Was I scared that he would read my mind? At first I was. Then when I knew there could be no life living in fear, that extinction was preferable and once a final end was preferable, I feared nothing and once I feared nothing, I looked for other ways out of my predicament. I convinced myself that there was no way he knew what went on in my mind, especially with so many angels around and having so far received no consequences as a result of my mental transgressions. During this cogitative period, I took to mocking other angels' worshipping form. That's your first tip-off in life, for all you would-be dictators, if someone is laughing you're not doing your job well enough.

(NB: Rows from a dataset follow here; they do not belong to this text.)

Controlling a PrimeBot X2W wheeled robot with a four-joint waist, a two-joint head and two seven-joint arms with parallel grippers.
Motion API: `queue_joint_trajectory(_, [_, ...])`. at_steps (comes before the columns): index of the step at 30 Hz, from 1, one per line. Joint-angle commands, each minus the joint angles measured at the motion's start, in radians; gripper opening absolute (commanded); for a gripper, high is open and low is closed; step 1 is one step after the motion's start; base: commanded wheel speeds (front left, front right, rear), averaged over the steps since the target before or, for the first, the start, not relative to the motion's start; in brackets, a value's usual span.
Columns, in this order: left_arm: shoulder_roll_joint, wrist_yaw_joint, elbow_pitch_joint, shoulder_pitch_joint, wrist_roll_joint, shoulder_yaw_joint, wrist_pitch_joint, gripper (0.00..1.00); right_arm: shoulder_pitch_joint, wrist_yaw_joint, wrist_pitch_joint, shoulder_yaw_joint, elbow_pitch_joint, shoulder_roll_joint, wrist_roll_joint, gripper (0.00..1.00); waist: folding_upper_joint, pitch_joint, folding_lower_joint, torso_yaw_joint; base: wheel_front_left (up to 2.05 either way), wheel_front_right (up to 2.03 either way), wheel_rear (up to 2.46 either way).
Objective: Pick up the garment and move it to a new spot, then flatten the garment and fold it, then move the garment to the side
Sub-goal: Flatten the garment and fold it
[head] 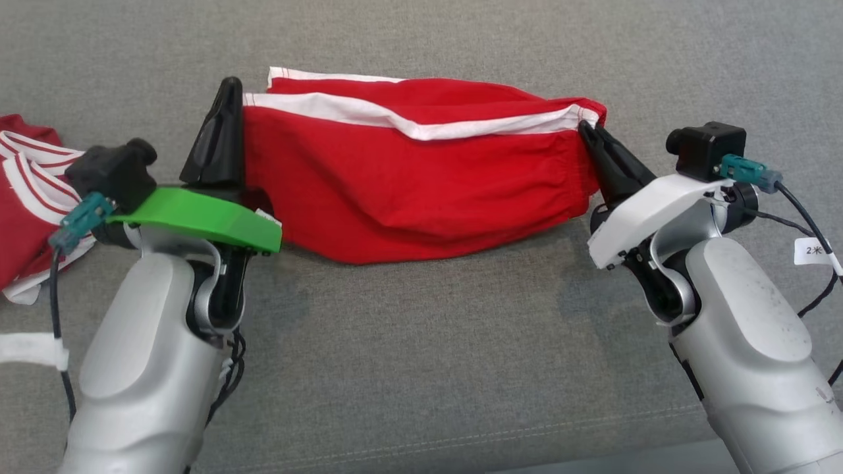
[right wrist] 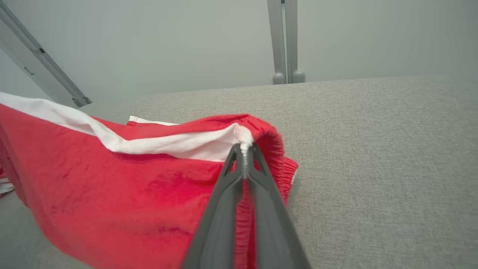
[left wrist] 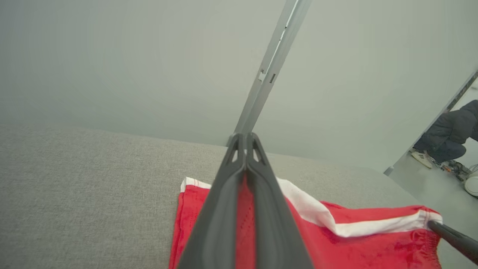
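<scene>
The garment [head: 421,178] is a pair of red shorts with a white side stripe, stretched between both grippers above the grey fabric surface. My left gripper [head: 227,92] is shut on its left edge, and red cloth shows pinched between the fingers [left wrist: 244,157] in the left wrist view. At the right end my right gripper [head: 589,131] is shut on the elastic waistband corner, where the white stripe ends [right wrist: 244,147]. The garment [right wrist: 123,186] sags in the middle and its lower fold hangs toward the surface.
A second red and white striped garment [head: 26,191] lies at the far left of the grey surface [head: 421,368]. A metal frame post [left wrist: 272,63] rises behind the surface. A crouching person [left wrist: 448,138] is on the floor at the far right.
</scene>
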Motion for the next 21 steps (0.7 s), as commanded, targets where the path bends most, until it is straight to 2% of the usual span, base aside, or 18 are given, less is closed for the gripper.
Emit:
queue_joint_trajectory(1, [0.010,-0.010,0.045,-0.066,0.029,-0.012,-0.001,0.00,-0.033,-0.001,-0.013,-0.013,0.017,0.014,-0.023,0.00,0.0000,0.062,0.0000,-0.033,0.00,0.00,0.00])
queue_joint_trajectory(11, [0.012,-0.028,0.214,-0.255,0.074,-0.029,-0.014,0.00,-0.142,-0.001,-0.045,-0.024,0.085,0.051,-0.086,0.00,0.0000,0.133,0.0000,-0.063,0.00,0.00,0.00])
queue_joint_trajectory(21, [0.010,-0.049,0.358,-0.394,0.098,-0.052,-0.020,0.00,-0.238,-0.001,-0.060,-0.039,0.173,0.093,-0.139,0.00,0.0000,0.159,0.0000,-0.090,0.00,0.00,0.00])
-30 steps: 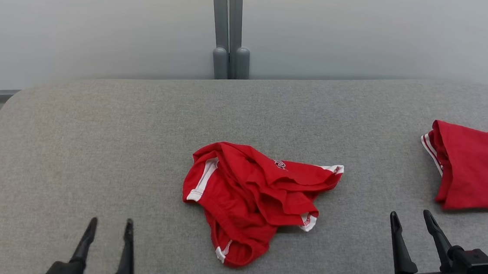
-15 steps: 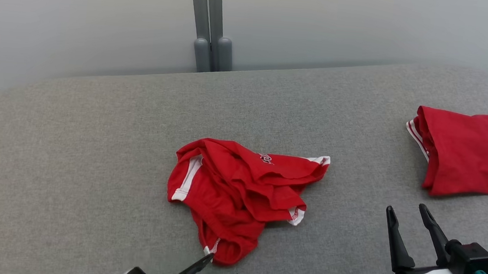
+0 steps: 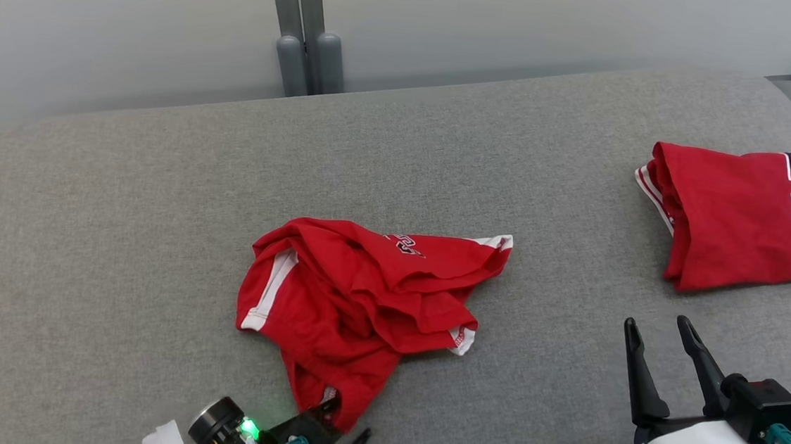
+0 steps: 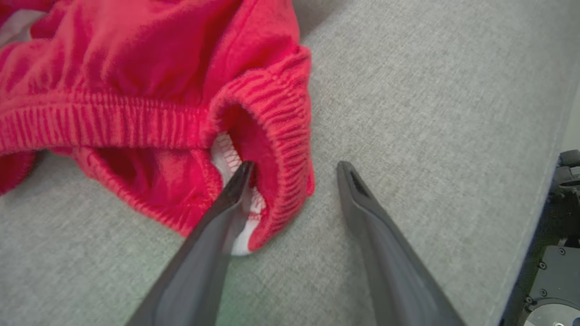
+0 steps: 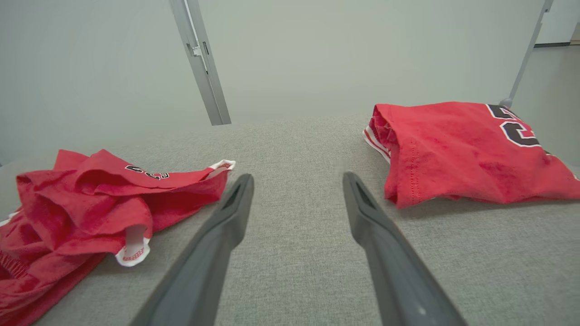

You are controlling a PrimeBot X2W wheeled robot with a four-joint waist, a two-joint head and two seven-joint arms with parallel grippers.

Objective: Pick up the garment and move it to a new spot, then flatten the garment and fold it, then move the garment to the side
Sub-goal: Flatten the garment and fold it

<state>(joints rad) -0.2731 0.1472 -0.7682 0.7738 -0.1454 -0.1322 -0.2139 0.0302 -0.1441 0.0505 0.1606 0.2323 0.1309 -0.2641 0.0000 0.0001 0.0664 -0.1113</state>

This was when I finally came up with the theory of his being a powerful genius and nothing more. Things could be hidden from him. I grew bolder with that knowledge. Started to creep around to see if I could find allies again. I wouldn't stop until someone saw what I saw. This wasn't rebellion I had in mind; it was merely me stretching out from the constriction of an overbearing father. Surely, I thought, the old man wouldn't care.
One day I noticed an angel who seemed to be hesitating longer than anyone else. I stayed close to him, observed him for some time. He always muttered under his breath before kneeling. Once I was certain I saw him give the old man an evil eye. Abe, we called him. Rough fellow. My only dealings with him were how he pushed me aside if I was in his way. I wondered if he would make a good ally.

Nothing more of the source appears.